TASK INSTRUCTIONS: The whole listing is to be written out again exactly; the pictures are not.

MATERIAL PROVIDED:
*** Block opens ***

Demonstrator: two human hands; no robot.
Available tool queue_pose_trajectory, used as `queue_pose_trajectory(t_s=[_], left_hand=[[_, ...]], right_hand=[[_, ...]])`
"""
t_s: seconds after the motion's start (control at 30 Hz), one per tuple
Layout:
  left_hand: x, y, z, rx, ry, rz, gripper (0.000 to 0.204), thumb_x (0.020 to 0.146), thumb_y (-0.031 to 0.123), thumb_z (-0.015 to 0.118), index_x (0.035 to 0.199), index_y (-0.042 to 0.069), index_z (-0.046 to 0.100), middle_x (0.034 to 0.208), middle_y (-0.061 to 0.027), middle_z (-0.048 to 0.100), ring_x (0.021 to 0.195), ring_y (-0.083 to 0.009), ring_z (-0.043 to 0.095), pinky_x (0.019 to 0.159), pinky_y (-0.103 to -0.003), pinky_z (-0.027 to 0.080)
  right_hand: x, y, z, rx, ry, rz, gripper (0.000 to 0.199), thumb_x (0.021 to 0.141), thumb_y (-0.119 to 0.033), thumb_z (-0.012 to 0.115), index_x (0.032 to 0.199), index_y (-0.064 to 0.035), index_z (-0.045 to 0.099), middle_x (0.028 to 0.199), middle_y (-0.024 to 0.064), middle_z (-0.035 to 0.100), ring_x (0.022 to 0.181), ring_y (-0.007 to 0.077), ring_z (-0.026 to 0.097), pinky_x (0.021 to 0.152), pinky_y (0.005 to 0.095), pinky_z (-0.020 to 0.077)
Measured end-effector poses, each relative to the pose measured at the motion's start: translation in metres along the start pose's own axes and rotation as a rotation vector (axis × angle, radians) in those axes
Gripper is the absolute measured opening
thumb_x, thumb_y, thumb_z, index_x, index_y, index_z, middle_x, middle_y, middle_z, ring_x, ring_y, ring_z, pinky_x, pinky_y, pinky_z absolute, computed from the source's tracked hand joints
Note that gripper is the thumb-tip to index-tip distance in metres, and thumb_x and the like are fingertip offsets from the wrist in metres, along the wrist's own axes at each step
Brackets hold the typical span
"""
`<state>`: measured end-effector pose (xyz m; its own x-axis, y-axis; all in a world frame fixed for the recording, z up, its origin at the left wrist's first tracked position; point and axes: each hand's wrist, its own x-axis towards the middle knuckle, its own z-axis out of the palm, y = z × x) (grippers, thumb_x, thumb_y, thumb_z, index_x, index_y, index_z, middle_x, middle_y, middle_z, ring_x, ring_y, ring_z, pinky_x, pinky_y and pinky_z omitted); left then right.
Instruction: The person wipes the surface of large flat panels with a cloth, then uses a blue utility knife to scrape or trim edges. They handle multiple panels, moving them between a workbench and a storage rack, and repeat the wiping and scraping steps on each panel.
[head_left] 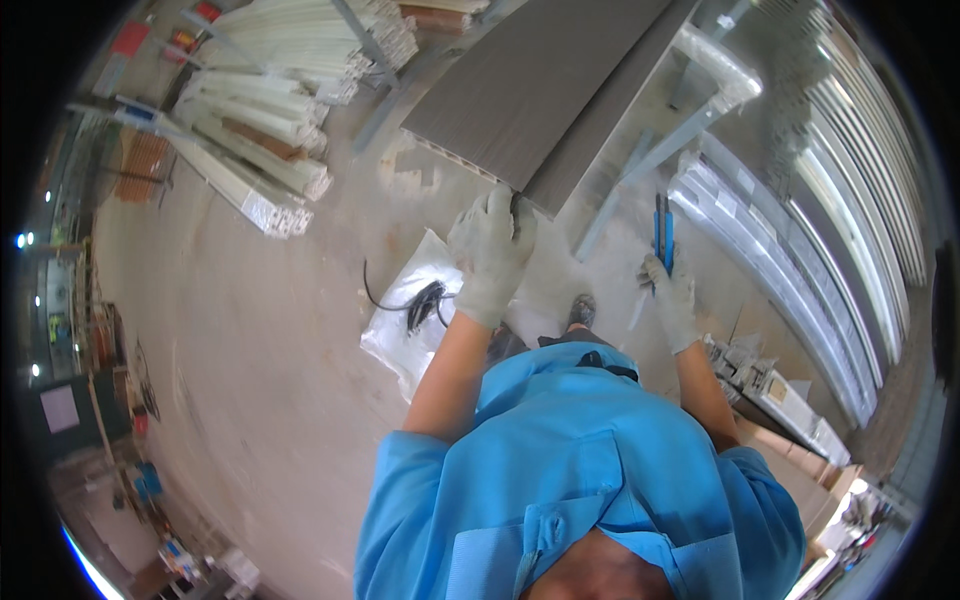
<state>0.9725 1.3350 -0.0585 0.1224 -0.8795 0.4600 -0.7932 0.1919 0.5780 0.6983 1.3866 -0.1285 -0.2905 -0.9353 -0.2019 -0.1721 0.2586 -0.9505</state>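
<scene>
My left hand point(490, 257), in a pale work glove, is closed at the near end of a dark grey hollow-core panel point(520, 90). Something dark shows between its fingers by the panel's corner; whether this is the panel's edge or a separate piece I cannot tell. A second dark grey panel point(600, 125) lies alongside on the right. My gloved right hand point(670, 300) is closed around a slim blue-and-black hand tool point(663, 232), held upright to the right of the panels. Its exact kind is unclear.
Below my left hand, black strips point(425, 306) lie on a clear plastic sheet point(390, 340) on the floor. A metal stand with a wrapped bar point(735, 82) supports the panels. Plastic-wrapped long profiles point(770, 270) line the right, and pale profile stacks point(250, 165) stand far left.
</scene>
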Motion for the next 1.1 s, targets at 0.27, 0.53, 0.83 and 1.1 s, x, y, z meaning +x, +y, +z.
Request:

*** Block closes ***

ANSWER SPACE:
Demonstrator: two human hands; no robot.
Available tool queue_pose_trajectory, used as `queue_pose_trajectory(t_s=[_], left_hand=[[_, ...]], right_hand=[[_, ...]])`
"""
t_s: seconds after the motion's start (control at 30 Hz), one per tuple
Layout:
  left_hand: x, y, z, rx, ry, rz, gripper (0.000 to 0.204), thumb_x (0.020 to 0.146), thumb_y (-0.031 to 0.123), thumb_z (-0.015 to 0.118), index_x (0.035 to 0.199), index_y (-0.042 to 0.069), index_z (-0.046 to 0.100), middle_x (0.034 to 0.208), middle_y (-0.061 to 0.027), middle_z (-0.048 to 0.100), ring_x (0.021 to 0.195), ring_y (-0.083 to 0.009), ring_z (-0.043 to 0.095), pinky_x (0.019 to 0.159), pinky_y (-0.103 to -0.003), pinky_z (-0.027 to 0.080)
  right_hand: x, y, z, rx, ry, rz, gripper (0.000 to 0.199), thumb_x (0.021 to 0.141), thumb_y (-0.119 to 0.033), thumb_z (-0.012 to 0.115), index_x (0.032 to 0.199), index_y (-0.064 to 0.035), index_z (-0.045 to 0.099), middle_x (0.028 to 0.199), middle_y (-0.024 to 0.064), middle_z (-0.035 to 0.100), ring_x (0.022 to 0.181), ring_y (-0.007 to 0.077), ring_z (-0.026 to 0.097), pinky_x (0.021 to 0.152), pinky_y (0.005 to 0.095), pinky_z (-0.020 to 0.077)
Measured end-effector poses, each relative to the pose measured at the motion's start: translation in metres along the start pose's own axes and rotation as a rotation vector (axis × angle, radians) in those axes
Gripper is the absolute measured opening
thumb_x, thumb_y, thumb_z, index_x, index_y, index_z, middle_x, middle_y, middle_z, ring_x, ring_y, ring_z, pinky_x, pinky_y, pinky_z absolute, computed from the source's tracked hand joints
Note that gripper is the thumb-tip to index-tip distance in metres, and thumb_x and the like are fingertip offsets from the wrist in metres, along the wrist's own axes at each step
Brackets hold the typical span
"""
`<state>`: measured end-effector pose (xyz m; its own x-axis, y-axis; all in a world frame fixed for the recording, z up, its origin at the left wrist's first tracked position; point and axes: each hand's wrist, its own x-axis towards the middle knuckle, its own z-axis out of the palm, y = z × x) (grippers, thumb_x, thumb_y, thumb_z, index_x, index_y, index_z, middle_x, middle_y, middle_z, ring_x, ring_y, ring_z, pinky_x, pinky_y and pinky_z omitted); left then right.
Instruction: The person wipes the surface of large flat panels with a cloth, then uses a blue utility knife to scrape or trim edges. They handle multiple panels, moving them between a workbench and a storage rack, and repeat the wiping and scraping steps on each panel.
[head_left] 
<state>0.9725 1.3350 -0.0585 0.1224 -0.8795 0.4600 -0.7932 0.1919 0.5780 0.6983 1.3866 -0.1285 -0.2905 -0.9353 -0.2019 -0.1721 0.2586 -0.9505</state>
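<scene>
My left hand point(490, 257), in a pale work glove, is closed at the near end of a dark grey hollow-core panel point(520, 90). Something dark shows between its fingers by the panel's corner; whether this is the panel's edge or a separate piece I cannot tell. A second dark grey panel point(600, 125) lies alongside on the right. My gloved right hand point(670, 300) is closed around a slim blue-and-black hand tool point(663, 232), held upright to the right of the panels. Its exact kind is unclear.
Below my left hand, black strips point(425, 306) lie on a clear plastic sheet point(390, 340) on the floor. A metal stand with a wrapped bar point(735, 82) supports the panels. Plastic-wrapped long profiles point(770, 270) line the right, and pale profile stacks point(250, 165) stand far left.
</scene>
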Motion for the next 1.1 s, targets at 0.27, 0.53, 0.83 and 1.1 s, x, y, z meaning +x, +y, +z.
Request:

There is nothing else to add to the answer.